I usually listen to "some" of their diatribe and then thank them for their time, usually by lying and telling them I have to return phone calls etc. I never write for brand names if I can help it due to the cost factor. Any one of us who has been at the receiving line of the cost of drugs knows the financial impact it can have. Their are also the annoying, obnoxious reps that I refuse to chat with, the ones that tell me their drug is the best and don't use any others. Those are the same ones that I tell, "funny thats what the last rep from the other company said".

HA! HA! HA! HA! that's a good one:yeah:

No free lunch

No free products

No free / discounted CEU opportunities

etc..,

etc..

On can choose to

A) Listen and take the free stuff

B) Listen and decline the free stuff

C) Ask for the free stuff only

D) Say no thanks to it all

I would guess large chunk medical discoveries lately have a drug manufacture involved.... They are in business to make money and we are in business to make money. How many of us do what we do for free?

Not a perfect world but every drug dinner I have ever went to:

1) Ate (99.5% great meals)

2) At least two hours talking with other area: physicians, PAs, NPs, RNs....

3) 30-40 minutes of why our drug works, how it works, etc.

Actually a couple of the doctors in our group also have their PharmD and one of the doctors is married to a PhamD and they have no qualms about throwing the reps a curve ball.

Also in the office there is nothing like seeing a perturbed doctor; chew up and spit out a representative as only a doctor can.

:twocents:

oops double post

No free lunch

One can choose to

A) Listen and take the free stuff

B) Listen and decline the free stuff

C) Ask for the free stuff only

D) Say no thanks to it all

Not a perfect world but every drug dinner I have ever went to:

1) Ate (99.5% great meals)

2) At least two hours talking with other area: physicians, PAs, NPs, RNs....

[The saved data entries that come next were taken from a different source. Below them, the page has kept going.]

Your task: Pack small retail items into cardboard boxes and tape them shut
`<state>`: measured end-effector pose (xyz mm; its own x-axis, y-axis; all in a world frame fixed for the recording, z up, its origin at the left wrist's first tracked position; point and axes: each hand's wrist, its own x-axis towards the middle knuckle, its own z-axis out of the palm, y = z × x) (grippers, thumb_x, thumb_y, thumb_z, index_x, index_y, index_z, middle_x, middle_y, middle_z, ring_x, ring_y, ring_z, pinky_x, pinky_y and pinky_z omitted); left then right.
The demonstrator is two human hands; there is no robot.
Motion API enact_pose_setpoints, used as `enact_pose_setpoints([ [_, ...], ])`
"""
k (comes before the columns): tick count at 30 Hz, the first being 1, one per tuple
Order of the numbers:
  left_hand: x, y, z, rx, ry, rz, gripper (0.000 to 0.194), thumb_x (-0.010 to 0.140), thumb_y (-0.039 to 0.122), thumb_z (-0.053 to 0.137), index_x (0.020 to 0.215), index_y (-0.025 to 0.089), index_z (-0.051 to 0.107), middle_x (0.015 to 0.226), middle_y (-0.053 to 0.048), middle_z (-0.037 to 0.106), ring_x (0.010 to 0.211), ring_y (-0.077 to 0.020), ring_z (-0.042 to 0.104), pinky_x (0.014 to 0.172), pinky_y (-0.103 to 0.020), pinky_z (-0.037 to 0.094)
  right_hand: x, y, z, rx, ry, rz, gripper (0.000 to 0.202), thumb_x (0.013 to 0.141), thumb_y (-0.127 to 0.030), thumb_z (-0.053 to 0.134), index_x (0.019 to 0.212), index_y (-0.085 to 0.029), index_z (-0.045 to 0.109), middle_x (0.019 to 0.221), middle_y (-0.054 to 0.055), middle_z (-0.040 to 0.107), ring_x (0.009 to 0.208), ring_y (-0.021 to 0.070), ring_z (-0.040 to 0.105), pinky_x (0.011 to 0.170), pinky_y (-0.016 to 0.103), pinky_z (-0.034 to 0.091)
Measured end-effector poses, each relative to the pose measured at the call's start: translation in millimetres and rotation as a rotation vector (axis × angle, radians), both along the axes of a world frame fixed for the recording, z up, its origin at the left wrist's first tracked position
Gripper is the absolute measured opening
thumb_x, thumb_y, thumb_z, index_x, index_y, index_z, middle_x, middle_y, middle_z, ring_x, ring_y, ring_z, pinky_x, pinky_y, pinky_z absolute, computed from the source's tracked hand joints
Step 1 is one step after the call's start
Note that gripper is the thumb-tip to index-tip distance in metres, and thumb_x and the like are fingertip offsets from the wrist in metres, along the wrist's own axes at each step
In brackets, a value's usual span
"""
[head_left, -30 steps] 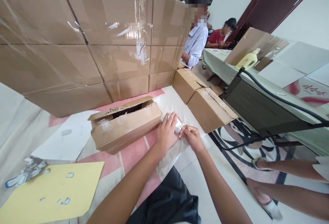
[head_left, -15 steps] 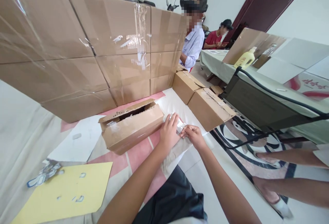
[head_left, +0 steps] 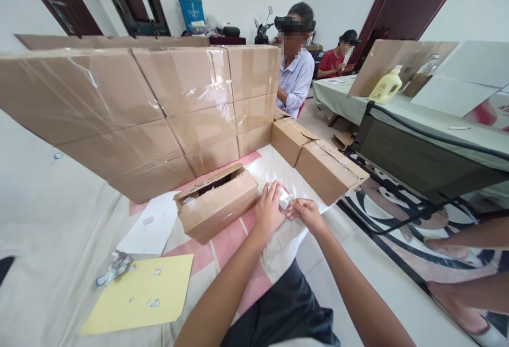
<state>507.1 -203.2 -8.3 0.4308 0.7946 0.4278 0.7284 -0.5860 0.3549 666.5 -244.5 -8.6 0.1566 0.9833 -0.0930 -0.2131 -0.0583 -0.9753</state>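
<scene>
A small white box [head_left: 285,198] sits on the cloth-covered table. My left hand [head_left: 270,208] is closed over it, its fingers across the top and far side. My right hand [head_left: 307,213] pinches at the box's near right end; what lies between its fingertips is too small to make out. Just left of my hands lies a long brown cardboard box [head_left: 222,206] with its top flaps partly raised and a dark gap between them.
Taped cartons [head_left: 191,92] form a wall behind; two more cardboard boxes [head_left: 332,169] line the right edge. A yellow sheet [head_left: 159,304] with paper cutouts and a white sheet [head_left: 153,225] lie left. A folding chair [head_left: 413,150] and a person's legs are right. Two people sit beyond.
The camera view has tilted up and shifted left, so things appear lower and further right. My hands stay at the small white box, with little visible change in their grip.
</scene>
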Motion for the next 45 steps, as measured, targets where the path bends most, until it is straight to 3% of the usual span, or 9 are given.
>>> enact_pose_setpoints([
  [7, -2.1, 0.3, 2.4, 0.005, -0.063, -0.049, 0.081, 0.085, 0.041, 0.071, 0.156, 0.019, 0.037, 0.161, -0.012, 0.043, 0.15, -0.0353, 0.038, 0.111, -0.048, 0.05, -10.4, -11.4, 4.6, 0.191, -0.032, -0.074, 0.056, 0.079, -0.051, 0.08, 0.048, -0.019, 0.045, 0.071, 0.005, 0.072, 0.053, 0.0157, 0.067, 0.051, 0.029, 0.057],
  [10, -6.8, -5.0, 9.6, 0.011, -0.117, -0.069, 0.071, 0.087, 0.027, 0.066, 0.153, 0.019, 0.042, 0.163, -0.012, 0.041, 0.153, -0.0355, 0.034, 0.114, -0.051, 0.047, -15.4, -17.1, 12.4, 0.263, -0.101, -0.095, 0.057, 0.084, -0.047, 0.077, 0.047, -0.02, 0.043, 0.072, 0.006, 0.072, 0.057, 0.0175, 0.067, 0.056, 0.032, 0.058],
  [13, -17.3, -16.5, 26.5, 0.016, -0.321, -0.104, 0.05, 0.09, 0.011, 0.05, 0.14, 0.019, 0.056, 0.147, -0.011, 0.06, 0.141, -0.0268, 0.052, 0.114, -0.046, 0.048, -18.8, -24.8, 27.5, 0.339, -0.199, -0.107, 0.051, 0.088, -0.034, 0.075, 0.047, -0.021, 0.047, 0.075, 0.006, 0.074, 0.069, 0.0195, 0.07, 0.068, 0.033, 0.059],
  [16, -32.9, -31.4, 49.1, -0.014, -0.493, -0.119, 0.034, 0.095, 0.015, 0.048, 0.125, 0.02, 0.064, 0.117, -0.008, 0.076, 0.111, -0.021, 0.071, 0.101, -0.039, 0.056, -24.6, -31.1, 44.4, 0.522, -0.425, -0.079, 0.044, 0.094, -0.02, 0.065, 0.052, -0.022, 0.052, 0.078, 0.006, 0.075, 0.074, 0.0196, 0.071, 0.07, 0.033, 0.057],
  [22, -72.1, -58.7, 78.0, -0.311, -0.638, -0.193, 0.023, 0.093, 0.026, 0.066, 0.115, 0.022, 0.07, 0.1, -0.005, 0.074, 0.091, -0.017, 0.071, 0.083, -0.029, 0.059, -57.0, -34.8, 61.7, 0.802, -0.572, 0.096, 0.037, 0.093, -0.004, 0.058, 0.061, -0.021, 0.048, 0.079, 0.005, 0.073, 0.065, 0.0142, 0.069, 0.056, 0.025, 0.05],
  [26, -106.7, -73.4, 76.3, -0.354, -0.664, -0.193, 0.019, 0.09, 0.026, 0.074, 0.109, 0.025, 0.074, 0.096, -0.003, 0.071, 0.087, -0.0152, 0.068, 0.079, -0.027, 0.058, -85.5, -34.6, 60.4, 0.864, -0.469, 0.265, 0.032, 0.095, -0.006, 0.059, 0.068, -0.021, 0.051, 0.084, 0.006, 0.075, 0.074, 0.0157, 0.073, 0.065, 0.026, 0.057],
  [34, -159.7, -110.9, 66.9, 0.023, -0.596, 0.065, 0.017, 0.086, 0.009, 0.072, 0.096, 0.023, 0.074, 0.085, -0.001, 0.066, 0.076, -0.0125, 0.065, 0.065, -0.024, 0.055, -139.9, -35.2, 50.0, 0.993, -0.508, 0.476, 0.028, 0.093, -0.021, 0.07, 0.071, -0.022, 0.053, 0.082, 0.007, 0.074, 0.065, 0.0155, 0.063, 0.061, 0.03, 0.051],
  [40, -175.1, -133.0, 61.6, 0.222, -0.478, 0.182, 0.031, 0.085, 0.001, 0.069, 0.106, 0.022, 0.071, 0.086, -0.003, 0.067, 0.078, -0.0154, 0.062, 0.066, -0.03, 0.054, -167.1, -39.0, 46.5, 1.008, -0.479, 0.481, 0.019, 0.092, -0.021, 0.072, 0.078, -0.022, 0.059, 0.096, 0.008, 0.078, 0.075, 0.0165, 0.071, 0.07, 0.03, 0.058],
  [45, -176.5, -136.3, 62.5, 0.275, -0.522, 0.224, 0.032, 0.084, -0.003, 0.068, 0.107, 0.019, 0.07, 0.086, -0.003, 0.066, 0.079, -0.0147, 0.062, 0.066, -0.028, 0.054, -179.2, -43.7, 52.1, 0.95, -0.418, 0.425, 0.027, 0.093, -0.023, 0.071, 0.072, -0.021, 0.055, 0.091, 0.005, 0.078, 0.073, 0.0139, 0.073, 0.067, 0.025, 0.057],
])
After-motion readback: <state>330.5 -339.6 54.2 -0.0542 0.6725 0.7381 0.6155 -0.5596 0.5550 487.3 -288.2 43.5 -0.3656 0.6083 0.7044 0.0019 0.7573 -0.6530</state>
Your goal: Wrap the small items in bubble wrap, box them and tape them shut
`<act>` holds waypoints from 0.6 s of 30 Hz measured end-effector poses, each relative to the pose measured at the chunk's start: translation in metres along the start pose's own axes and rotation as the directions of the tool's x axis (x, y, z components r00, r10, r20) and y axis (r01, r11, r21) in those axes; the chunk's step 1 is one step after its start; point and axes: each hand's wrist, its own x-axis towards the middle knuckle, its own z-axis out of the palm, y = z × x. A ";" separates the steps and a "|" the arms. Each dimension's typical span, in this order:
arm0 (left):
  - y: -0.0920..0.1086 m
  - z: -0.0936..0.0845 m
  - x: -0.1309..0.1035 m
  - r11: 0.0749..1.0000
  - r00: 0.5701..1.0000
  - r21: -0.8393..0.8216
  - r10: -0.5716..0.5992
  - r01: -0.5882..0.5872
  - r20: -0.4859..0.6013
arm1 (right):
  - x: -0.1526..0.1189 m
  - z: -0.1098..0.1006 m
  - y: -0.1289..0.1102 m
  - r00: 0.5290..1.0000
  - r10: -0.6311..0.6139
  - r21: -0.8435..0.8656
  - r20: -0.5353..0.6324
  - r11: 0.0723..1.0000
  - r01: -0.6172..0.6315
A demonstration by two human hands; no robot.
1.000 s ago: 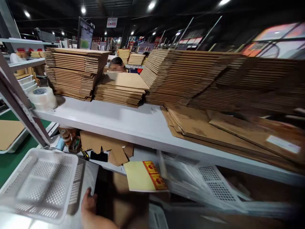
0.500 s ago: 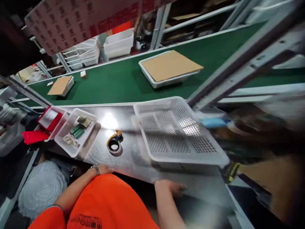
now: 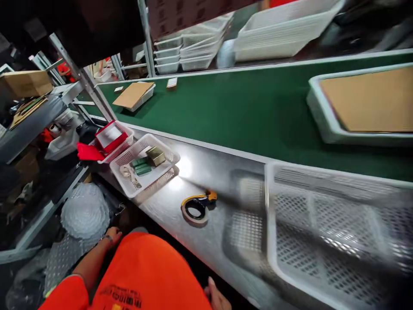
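My left hand (image 3: 113, 234), with a band on its wrist, is low beside the roll of bubble wrap (image 3: 85, 211). Its fingers are too small and dark to make out, and touching cannot be told. At the front edge of the metal table (image 3: 167, 215), my right hand (image 3: 218, 298) is partly cut off by the frame. Its thumb stands apart and nothing shows in it. A tape dispenser (image 3: 197, 207) with an orange frame lies on the table. Left of it, a white basket (image 3: 167, 165) holds green packets, a gold box (image 3: 156, 156) and a pale bundle.
A large white perforated basket (image 3: 271, 224) occupies the table's right. Behind runs a green conveyor belt (image 3: 232, 107) carrying cardboard-topped trays (image 3: 371, 101). A red box (image 3: 111, 137) sits in another basket at far left. Metal posts (image 3: 93, 92) and stacked white baskets (image 3: 277, 41) stand beyond.
The view has swung left, bringing the bubble wrap and side shelf further in. My left hand has left the table edge for the bubble wrap; my right hand has drawn back towards my body.
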 end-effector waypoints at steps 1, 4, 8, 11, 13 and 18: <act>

3) 30-40 minutes of why our drug works, how it works, etc.

:twocents:

One can also choose not only to say no but to urge others to stop padding their patients' bills by forcing them to pay for your "drug dinner." Because that's just what you're doing when you accept food and anything else from a drug company. Just say no!

Specializes in CTICU.
Also in the office there is nothing like seeing a perturbed doctor; chew up and spit out a representative as only a doctor can.

Having worked for a device company as an educator (not a sales rep), I don't understand this attitude. Most of the time, it just makes you look like a jerk when you set out to make someone else look dumb.